Polícia investe em tecnologia, mas não consegue vencer arrastões
A um ano dos Jogos Olímpicos, equipamentos de ponta não têm sido suficientes para conter ondas de violência na zona sul
A sexta-feira (18) já prenunciava um fim de semana atípico. Mobilizada para mais uma edição do Rock in Rio, com sol a pino e praia lotada, a cidade experimentava um ar festivo de verão em pleno mês de setembro. Mas o que se viu no sábado e no domingo extrapolou todas as expectativas — para pior. Na tarde do dia 19, o carioca assistiu ao pipocar de tumultos e violência em pelo menos treze pontos da Zona Sul, a maior dessas ocorrências em Botafogo, onde dezenas de adolescentes improvisaram um arrastão, invadiram pontos comerciais e roubaram pedestres, levando pânico às principais vias do bairro.
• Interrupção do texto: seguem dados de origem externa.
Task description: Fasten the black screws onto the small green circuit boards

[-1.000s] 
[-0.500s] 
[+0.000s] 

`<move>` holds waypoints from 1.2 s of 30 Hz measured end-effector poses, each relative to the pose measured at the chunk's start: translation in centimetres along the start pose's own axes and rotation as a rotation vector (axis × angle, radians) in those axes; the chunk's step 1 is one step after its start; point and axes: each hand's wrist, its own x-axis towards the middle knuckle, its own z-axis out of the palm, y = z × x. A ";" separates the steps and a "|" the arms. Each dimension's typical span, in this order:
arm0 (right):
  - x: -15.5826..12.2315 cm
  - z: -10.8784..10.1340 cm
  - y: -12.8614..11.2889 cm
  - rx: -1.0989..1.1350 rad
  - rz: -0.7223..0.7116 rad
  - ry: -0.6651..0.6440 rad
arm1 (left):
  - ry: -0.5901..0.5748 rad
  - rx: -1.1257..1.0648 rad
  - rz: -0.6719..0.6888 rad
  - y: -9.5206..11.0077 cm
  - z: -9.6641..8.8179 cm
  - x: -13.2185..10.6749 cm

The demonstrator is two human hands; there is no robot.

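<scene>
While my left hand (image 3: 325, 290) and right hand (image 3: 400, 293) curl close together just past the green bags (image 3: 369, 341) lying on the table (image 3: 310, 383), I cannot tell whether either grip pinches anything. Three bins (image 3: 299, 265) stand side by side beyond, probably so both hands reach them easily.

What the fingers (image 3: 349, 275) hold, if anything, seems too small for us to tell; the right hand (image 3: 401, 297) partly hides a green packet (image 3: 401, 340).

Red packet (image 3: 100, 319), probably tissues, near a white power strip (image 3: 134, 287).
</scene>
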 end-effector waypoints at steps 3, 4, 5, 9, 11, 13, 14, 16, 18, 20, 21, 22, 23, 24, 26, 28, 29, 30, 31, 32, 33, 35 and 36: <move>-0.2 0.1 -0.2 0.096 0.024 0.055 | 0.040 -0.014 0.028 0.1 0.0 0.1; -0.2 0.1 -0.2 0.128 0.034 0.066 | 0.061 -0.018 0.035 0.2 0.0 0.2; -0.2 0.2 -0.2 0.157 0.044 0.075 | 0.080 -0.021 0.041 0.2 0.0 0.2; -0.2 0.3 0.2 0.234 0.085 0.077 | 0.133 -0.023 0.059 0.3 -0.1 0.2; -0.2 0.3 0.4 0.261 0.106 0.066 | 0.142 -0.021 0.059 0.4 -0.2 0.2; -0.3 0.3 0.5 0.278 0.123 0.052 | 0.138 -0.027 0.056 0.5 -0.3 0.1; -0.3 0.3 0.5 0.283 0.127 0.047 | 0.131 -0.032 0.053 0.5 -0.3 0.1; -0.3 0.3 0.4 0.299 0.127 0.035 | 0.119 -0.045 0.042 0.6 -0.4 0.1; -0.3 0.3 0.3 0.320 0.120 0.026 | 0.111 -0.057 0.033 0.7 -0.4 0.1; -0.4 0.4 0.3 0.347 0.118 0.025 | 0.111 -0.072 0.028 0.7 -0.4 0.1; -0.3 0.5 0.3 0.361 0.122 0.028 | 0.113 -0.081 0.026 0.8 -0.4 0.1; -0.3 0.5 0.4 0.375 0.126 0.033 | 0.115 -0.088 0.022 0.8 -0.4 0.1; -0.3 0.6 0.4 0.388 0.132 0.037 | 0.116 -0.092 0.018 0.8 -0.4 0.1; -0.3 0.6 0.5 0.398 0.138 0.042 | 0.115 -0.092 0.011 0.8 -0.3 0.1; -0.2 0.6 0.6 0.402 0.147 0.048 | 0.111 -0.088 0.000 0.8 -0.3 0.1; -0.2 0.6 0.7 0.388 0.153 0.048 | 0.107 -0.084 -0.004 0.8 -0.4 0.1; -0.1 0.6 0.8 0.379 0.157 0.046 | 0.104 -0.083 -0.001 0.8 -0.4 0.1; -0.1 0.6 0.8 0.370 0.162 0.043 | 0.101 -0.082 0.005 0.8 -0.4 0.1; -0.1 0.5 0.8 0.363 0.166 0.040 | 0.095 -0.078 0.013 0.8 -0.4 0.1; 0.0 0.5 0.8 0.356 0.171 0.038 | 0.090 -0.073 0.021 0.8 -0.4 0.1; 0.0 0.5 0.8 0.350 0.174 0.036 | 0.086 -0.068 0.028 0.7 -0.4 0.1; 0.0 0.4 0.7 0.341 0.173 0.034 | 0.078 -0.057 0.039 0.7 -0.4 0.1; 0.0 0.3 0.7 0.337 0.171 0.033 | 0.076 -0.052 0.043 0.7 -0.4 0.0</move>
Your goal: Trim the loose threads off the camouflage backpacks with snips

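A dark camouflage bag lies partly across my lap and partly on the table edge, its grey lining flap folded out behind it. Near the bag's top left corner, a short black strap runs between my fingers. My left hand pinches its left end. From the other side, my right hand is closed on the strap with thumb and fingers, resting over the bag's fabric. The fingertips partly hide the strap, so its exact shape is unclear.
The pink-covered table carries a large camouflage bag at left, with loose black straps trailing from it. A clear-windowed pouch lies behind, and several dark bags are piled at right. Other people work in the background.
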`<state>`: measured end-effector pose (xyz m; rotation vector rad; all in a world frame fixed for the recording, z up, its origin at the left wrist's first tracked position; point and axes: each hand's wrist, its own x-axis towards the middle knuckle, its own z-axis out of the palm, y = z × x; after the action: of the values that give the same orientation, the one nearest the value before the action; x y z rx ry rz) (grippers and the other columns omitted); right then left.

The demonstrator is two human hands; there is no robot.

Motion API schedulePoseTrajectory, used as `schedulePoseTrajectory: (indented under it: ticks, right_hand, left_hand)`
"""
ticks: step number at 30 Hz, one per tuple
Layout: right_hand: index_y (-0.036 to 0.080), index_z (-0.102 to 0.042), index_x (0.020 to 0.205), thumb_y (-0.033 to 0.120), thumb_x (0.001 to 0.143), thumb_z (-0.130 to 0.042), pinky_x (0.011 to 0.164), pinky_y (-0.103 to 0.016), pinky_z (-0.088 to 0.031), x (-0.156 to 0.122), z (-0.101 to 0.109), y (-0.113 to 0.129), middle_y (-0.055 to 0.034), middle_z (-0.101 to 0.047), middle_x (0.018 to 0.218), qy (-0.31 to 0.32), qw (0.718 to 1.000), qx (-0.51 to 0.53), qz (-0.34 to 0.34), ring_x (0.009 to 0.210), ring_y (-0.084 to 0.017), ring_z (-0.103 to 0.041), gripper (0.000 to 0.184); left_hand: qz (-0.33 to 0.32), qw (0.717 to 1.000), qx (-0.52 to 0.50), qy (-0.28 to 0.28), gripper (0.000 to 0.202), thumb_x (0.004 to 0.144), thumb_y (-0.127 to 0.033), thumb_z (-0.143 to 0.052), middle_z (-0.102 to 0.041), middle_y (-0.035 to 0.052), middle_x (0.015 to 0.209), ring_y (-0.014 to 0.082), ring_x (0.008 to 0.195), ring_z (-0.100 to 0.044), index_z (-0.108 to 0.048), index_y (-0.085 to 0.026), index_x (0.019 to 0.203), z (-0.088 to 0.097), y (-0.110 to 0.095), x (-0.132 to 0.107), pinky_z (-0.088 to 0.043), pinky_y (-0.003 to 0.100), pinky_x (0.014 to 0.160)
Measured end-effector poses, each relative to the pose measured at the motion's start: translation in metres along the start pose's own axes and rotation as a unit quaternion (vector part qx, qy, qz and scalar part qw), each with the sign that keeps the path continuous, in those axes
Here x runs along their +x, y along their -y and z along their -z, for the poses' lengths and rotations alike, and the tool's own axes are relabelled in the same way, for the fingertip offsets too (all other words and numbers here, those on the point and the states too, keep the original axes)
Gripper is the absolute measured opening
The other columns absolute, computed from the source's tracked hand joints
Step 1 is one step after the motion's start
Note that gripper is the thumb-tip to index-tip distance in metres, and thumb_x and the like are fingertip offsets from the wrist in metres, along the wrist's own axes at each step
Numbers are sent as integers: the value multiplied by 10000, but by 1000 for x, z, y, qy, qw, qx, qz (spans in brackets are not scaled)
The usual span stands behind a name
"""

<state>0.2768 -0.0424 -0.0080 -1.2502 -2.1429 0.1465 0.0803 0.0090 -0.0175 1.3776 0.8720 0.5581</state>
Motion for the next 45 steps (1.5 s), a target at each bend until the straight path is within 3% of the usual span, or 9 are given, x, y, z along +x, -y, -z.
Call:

Um vídeo publicado nas redes sociais, feito da janela de um apartamento no Arpoador, mostrava um grupo de jovens roubando as bicicletas de um casal na Rua Joaquim Nabuco — as imagens exibem a mulher sendo agredida com um soco no rosto. No domingo (20), a balbúrdia seguiu solta, dessa vez por sete pontos da orla e arredores, com furtos a banhistas nas areias do Arpoador, três assaltos em menos de meia hora entre os postos 7 e 8, correria na Rua Visconde de Pirajá e ataques a motoristas, realizados por jovens, em um engarrafamento em frente ao Shopping Rio Sul.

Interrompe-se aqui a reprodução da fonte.